If the Closing occurs, then the remedies provided in this Article 10
constitute the sole and exclusive remedies for recoveries by one Party against
the other Party for any matter relating to this Agreement or the Contemplated
Transaction, including without limitation breaches of the representations,
warranties, covenants and agreements set forth in this Agreement and for the
matters specifically listed in this Article 10 as being indemnified against;
provided however, that neither the foregoing nor anything else in this Agreement
will limit the right of any Party to enforce the performance of this Agreement,
or performance of any security agreement, contract or other document executed
and delivered pursuant to this Agreement, by any remedy available to it in
equity.
Article 11
Miscellaneous
11.1 Expenses
Each Party shall pay its own expenses in connection with the negotiation
and preparation of this Agreement and the consummation of the Contemplated
Transaction. In the event of termination of this Agreement prior to Closing
pursuant to Section 8.1 or 8.2, each Party's obligation to pay its own expenses
shall be subject to any right of recovery as a result of a breach of or default
under this Agreement by another Party.
11.2 Schedules
Nothing in any Schedule to Article 4 shall be considered adequate to
constitute an exception to the related representation and warranty in Article 4
unless the Schedule describes the relevant facts in reasonable detail.
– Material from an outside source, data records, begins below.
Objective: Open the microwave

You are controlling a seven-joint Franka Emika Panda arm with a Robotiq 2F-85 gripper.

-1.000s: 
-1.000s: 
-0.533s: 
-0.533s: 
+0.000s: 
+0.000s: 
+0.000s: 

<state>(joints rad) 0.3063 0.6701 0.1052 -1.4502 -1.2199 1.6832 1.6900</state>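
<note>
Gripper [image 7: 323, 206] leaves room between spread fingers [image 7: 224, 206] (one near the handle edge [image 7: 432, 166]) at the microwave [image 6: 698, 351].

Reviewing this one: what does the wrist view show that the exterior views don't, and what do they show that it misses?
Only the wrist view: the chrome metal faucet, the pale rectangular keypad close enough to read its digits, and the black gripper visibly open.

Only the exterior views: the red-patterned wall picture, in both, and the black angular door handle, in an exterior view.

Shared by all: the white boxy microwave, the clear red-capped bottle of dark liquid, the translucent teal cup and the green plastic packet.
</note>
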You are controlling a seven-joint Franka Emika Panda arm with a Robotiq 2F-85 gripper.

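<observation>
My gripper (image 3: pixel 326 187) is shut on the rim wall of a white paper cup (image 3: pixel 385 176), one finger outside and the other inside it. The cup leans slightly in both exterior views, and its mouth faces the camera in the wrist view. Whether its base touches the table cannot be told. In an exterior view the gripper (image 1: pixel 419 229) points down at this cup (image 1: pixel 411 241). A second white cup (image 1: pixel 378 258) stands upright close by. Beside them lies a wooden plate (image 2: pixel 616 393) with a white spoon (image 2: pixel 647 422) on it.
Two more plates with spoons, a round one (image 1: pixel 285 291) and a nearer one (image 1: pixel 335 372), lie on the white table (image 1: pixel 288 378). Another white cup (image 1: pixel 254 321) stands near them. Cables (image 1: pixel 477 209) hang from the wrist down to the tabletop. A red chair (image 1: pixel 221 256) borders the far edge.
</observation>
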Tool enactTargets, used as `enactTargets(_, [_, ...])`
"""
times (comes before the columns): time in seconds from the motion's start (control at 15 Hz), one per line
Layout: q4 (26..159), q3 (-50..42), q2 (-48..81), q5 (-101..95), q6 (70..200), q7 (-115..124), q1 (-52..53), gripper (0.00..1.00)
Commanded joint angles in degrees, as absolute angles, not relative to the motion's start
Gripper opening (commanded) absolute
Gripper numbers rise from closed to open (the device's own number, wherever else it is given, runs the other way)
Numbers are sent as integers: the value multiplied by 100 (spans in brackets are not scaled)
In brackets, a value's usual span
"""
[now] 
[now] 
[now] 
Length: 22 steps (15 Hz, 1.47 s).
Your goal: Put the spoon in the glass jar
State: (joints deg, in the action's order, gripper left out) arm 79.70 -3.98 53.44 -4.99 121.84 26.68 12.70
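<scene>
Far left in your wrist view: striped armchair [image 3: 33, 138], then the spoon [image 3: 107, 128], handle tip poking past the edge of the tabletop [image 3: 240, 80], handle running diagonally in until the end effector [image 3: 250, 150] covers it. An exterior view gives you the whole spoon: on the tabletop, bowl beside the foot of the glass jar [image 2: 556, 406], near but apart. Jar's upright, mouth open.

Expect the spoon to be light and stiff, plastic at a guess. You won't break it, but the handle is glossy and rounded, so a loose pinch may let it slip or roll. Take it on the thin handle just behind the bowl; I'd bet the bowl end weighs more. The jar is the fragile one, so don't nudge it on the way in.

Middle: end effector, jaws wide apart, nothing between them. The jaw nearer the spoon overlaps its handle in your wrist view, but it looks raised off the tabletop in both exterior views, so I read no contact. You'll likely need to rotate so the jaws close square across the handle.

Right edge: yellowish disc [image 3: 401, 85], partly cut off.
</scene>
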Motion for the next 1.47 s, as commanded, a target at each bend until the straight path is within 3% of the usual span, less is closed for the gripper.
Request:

Any
exception in a Schedule to Article 4 which is adequately described in the
Schedule shall be considered an exception to all other applicable
representations and warranties in Article 4.
11.3 Parties' Review
Any Knowledge acquired by a Party (or that should have been or could have
been acquired) as a result of any due diligence or other review or investigation
in connection with the negotiation and execution of this Agreement and the
consummation of the Contemplated Transaction shall not limit that Party's right
to rely on another Party's representations and warranties in this Agreement or
circumscribe that Party's entitlement to indemnification under this Agreement. A
Party acquiring Knowledge prior to Closing that one or more of another Party's
representations and warranties is inaccurate in any material respect shall give
Notice to the other Party of the relevant facts.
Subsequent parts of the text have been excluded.